[Start of section]

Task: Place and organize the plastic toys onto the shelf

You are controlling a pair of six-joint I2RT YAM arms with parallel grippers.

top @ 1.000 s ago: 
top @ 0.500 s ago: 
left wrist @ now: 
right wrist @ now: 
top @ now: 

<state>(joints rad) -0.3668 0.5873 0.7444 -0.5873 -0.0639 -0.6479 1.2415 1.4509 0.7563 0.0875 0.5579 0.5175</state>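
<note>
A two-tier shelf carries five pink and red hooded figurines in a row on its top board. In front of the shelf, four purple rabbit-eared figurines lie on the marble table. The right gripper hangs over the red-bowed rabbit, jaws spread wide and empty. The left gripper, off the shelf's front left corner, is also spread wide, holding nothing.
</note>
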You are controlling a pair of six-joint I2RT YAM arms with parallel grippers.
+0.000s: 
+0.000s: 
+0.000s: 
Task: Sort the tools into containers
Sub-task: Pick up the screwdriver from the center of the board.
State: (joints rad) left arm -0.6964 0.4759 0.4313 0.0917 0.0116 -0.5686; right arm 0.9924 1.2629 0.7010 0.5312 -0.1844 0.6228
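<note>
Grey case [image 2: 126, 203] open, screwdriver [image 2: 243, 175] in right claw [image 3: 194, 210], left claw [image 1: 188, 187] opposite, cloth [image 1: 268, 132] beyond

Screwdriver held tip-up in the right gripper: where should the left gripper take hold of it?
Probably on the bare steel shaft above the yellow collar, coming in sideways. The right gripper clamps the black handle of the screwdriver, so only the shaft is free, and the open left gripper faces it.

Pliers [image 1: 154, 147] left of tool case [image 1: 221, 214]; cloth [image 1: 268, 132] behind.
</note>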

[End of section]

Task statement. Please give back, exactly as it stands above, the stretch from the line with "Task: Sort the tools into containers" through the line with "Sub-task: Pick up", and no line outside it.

Solution.
Task: Sort the tools into containers
Sub-task: Pick up the screwdriver from the center of the board.

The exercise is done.